L’intervento del legislatore in relazione al Fondo di solidarietà comunale non solo è necessario, ma è anche urgente. Lo stabilisce la Corte Costituzionale, con una sentenza, la numero 71 con redattore Luca Antonini, in relazione al ricorso proposto dalla Regione Liguria sul Bilancio di previsione dello Stato per l’anno finanziario 2022 e bilancio pluriennale per il triennio 2022-2024. Nelle motivazioni si spiega che all’interno del Fondo di solidarietà comunale, oltre alla tradizionale perequazione ordinaria, che è stata strutturata senza alcun vincolo di destinazione sin da quando è stata istituita, «è stata progressivamente introdotta dal legislatore statale, in forma non coerente con il disegno costituzionale» quella che viene definita «una componente perequativa speciale, non più diretta a colmare le differenze di capacità fiscale, ma puntualmente vincolata a raggiungere determinati livelli essenziali e obiettivi di servizio», con lo scopo di «rimuovere gli squilibri territoriali» nell’erogazione di servizi sociali.
Queste norme, spiega la Consulta, incrementano, tramite le risorse statali, in maniera consistente e progressiva la dotazione del Fondo di solidarietà comunale. Allo stesso tempo, «stabiliscono specifici vincoli di destinazione sulla relativa spesa, in funzione del raggiungimento di livelli essenziali delle prestazioni o di obiettivi di servizio, in relazione ad asili nido, trasporto degli studenti disabili, assistenza sociale, destinati solo a determinati Comuni».

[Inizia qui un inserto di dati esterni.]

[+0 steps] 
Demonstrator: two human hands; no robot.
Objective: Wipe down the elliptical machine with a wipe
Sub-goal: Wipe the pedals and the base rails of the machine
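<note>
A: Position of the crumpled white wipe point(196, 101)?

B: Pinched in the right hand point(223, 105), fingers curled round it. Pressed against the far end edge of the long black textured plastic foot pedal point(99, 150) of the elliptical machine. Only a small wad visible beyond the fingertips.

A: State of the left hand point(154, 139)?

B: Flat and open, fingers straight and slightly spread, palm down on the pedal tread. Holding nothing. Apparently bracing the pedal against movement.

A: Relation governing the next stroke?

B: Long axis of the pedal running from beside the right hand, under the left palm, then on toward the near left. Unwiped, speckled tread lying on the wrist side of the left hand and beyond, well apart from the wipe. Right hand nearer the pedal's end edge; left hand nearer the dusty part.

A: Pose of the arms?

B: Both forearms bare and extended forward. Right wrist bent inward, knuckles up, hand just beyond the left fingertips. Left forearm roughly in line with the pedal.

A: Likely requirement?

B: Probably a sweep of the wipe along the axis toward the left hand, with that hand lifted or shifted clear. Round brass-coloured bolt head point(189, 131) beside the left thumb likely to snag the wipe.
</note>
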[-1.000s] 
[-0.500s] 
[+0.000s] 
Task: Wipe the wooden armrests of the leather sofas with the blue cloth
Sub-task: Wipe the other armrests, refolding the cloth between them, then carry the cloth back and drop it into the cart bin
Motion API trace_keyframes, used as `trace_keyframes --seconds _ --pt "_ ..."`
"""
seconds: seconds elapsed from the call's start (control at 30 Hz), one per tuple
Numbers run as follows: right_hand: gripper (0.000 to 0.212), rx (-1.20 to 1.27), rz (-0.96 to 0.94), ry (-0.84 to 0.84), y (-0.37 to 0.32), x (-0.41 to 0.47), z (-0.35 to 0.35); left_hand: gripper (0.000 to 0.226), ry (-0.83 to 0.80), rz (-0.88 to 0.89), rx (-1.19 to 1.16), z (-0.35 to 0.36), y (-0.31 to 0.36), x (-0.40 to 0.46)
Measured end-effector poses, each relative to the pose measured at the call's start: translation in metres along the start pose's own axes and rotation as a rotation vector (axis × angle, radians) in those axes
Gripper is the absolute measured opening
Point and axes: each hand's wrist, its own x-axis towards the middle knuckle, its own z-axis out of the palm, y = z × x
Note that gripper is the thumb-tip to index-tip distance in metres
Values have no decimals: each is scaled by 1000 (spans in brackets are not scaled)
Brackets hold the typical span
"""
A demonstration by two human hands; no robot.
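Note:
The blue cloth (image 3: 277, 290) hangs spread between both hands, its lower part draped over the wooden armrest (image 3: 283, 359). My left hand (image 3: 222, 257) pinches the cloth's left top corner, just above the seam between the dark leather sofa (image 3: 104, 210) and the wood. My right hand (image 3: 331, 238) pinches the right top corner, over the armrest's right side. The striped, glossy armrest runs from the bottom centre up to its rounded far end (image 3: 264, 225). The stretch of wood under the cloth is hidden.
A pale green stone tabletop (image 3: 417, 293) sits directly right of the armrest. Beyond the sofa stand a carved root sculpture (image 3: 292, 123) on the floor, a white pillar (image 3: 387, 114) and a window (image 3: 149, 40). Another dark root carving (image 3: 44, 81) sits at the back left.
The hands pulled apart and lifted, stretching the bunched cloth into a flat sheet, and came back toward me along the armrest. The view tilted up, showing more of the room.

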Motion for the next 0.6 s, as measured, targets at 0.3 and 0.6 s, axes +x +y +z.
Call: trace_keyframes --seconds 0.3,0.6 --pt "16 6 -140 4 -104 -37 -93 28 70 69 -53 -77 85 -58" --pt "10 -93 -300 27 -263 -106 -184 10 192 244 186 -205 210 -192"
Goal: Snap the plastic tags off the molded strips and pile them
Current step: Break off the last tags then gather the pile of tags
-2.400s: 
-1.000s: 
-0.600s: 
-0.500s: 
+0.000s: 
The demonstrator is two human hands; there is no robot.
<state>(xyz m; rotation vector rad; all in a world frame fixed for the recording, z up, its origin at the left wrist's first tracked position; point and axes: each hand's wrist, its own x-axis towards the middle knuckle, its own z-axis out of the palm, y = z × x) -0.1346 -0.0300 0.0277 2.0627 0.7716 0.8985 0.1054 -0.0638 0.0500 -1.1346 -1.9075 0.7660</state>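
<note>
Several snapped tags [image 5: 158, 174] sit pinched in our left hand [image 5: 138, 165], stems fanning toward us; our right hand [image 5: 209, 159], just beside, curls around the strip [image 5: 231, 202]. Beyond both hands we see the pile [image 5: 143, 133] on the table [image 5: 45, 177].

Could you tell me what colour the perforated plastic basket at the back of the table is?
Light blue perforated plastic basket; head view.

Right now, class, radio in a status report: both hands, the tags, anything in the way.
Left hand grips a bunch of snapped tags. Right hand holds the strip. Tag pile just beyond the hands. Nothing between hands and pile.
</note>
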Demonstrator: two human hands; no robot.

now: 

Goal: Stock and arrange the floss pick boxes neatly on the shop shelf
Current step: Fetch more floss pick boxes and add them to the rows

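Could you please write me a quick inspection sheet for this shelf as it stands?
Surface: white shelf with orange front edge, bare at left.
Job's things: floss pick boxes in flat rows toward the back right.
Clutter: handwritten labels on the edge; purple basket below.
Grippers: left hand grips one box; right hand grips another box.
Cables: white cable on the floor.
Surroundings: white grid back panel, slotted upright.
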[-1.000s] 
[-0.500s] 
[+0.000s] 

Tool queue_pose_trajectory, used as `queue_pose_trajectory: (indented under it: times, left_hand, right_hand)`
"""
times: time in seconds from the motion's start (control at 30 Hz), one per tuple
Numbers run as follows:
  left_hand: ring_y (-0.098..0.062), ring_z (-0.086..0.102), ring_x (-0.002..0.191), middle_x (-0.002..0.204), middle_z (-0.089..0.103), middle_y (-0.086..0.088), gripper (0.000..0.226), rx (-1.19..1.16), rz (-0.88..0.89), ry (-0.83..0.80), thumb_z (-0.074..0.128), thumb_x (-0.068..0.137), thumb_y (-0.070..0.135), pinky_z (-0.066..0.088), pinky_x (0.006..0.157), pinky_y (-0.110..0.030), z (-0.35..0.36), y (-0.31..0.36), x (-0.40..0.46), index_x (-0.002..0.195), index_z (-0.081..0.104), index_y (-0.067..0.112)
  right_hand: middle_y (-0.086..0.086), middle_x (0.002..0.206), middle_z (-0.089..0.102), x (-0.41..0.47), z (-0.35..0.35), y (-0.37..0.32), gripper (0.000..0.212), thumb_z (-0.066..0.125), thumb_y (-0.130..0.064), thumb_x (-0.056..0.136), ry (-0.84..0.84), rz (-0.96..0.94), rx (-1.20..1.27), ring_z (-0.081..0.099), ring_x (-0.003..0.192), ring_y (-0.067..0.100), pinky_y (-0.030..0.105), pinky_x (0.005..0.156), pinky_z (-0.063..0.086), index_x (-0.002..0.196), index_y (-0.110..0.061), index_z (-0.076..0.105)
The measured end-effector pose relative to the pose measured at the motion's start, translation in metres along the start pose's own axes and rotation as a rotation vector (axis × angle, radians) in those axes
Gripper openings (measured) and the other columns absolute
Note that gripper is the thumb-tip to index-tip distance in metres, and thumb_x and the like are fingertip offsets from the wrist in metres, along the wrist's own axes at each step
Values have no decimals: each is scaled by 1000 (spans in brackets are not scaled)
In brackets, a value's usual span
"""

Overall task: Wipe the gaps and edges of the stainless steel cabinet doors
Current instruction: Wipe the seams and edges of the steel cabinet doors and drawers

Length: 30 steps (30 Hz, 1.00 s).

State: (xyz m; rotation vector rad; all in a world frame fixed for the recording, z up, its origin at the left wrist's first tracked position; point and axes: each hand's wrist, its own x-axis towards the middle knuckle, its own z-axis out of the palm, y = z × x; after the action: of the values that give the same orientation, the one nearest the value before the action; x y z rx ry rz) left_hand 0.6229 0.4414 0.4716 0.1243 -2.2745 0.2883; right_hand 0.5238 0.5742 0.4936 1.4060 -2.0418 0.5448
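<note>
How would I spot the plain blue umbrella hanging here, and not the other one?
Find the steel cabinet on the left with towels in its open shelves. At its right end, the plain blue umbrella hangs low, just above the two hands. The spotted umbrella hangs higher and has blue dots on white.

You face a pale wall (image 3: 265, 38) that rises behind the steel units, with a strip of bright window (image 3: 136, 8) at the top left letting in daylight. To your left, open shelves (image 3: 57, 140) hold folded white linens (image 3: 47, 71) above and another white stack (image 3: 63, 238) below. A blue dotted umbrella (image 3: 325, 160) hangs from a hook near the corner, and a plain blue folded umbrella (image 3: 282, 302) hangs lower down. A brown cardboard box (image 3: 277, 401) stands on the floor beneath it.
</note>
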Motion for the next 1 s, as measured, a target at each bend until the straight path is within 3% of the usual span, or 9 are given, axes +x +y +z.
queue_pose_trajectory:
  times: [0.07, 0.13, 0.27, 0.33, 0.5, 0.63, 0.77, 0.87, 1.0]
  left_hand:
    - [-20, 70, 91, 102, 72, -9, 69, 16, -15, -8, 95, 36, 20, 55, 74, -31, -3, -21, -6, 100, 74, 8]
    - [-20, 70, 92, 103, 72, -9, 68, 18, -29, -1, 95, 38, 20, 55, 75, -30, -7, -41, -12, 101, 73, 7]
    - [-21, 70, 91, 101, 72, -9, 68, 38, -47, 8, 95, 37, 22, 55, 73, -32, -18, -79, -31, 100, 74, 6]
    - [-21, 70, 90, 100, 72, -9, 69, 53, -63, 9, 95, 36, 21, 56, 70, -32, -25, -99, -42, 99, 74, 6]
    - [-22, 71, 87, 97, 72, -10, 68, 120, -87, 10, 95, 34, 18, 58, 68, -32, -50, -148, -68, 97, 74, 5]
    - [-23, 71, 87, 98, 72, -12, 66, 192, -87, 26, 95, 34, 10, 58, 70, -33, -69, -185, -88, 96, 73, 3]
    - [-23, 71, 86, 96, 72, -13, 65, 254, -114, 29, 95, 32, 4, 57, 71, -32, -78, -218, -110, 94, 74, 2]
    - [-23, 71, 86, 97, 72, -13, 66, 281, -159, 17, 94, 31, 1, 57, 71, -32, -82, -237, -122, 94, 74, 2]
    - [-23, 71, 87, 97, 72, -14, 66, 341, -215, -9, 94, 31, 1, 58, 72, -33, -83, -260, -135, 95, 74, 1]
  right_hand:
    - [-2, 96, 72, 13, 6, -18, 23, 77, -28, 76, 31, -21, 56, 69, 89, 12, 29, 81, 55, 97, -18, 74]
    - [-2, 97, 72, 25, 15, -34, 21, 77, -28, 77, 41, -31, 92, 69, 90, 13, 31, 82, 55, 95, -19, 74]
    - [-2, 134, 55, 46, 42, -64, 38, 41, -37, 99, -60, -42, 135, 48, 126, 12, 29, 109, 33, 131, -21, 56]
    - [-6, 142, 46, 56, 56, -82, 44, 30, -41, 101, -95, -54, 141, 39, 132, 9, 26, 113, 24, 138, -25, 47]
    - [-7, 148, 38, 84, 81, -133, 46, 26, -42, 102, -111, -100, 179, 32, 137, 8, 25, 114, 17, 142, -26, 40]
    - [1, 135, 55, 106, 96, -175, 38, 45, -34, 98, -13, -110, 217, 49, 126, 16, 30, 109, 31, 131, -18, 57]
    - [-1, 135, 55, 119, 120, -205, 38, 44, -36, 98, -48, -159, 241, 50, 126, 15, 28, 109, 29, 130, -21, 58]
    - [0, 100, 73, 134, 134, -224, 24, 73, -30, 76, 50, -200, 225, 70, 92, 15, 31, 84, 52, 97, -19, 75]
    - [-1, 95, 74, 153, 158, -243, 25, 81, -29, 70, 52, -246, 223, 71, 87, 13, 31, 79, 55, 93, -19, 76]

FONDO DI SOLIDARIETÀ COMUNALE, PERCHÉ È URGENTE L’INTERVENTO DEL LEGISLATORE
La Corte Costituzionale ha, quindi, dichiarato inammissibili le questioni tenendo conto del «ventaglio di soluzioni» idonee per risolvere il vulnus alla Costituzione causato dalle norme impugnate e dell’impossibilità di trovarne una adeguata o obbligata dal punto di vista costituzionale. Ma la Consulta ritiene, comunque, «opportuno rivolgere un deciso monito al legislatore per un urgente intervento di riforma», poiché una «una soluzione perequativa ibrida» non viene considerata coerente con l’art. 119 della Costituzione. Infatti, le componenti perequative riconducibili al quinto comma di tale articolo devono «trovare distinta, apposita e trasparente collocazione in altri fondi a ciò dedicati, con tutte le conseguenti implicazioni». La sentenza osserva che è «palesemente contraddittorio che, a fronte di un vincolo di destinazione funzionale a garantire precisi LEP, la “sanzione” a carico dei comuni inadempienti possa poi consistere nella mera restituzione delle somme non impegnate». Si tratta di una soluzione che, a detta della Consulta, non può potenziare l’offerta dei servizi sociali, lasciando «paradossalmente del tutto sguarnite le persone che avrebbero dovuto beneficiare delle relative prestazioni», attraverso le risorse svincolate. La conclusione della Corte Costituzionale è, dunque, che «non può che spettare al legislatore» il compito di «adeguare il diritto vigente alla tutela costituzionale riconosciuta all’autonomia finanziaria comunale», bilanciandola al tempo stesso con «la necessità di non regredire rispetto all’imprescindibile processo di definizione e finanziamento dei LEP», ma il legislatore è chiamato a intervenire «tempestivamente».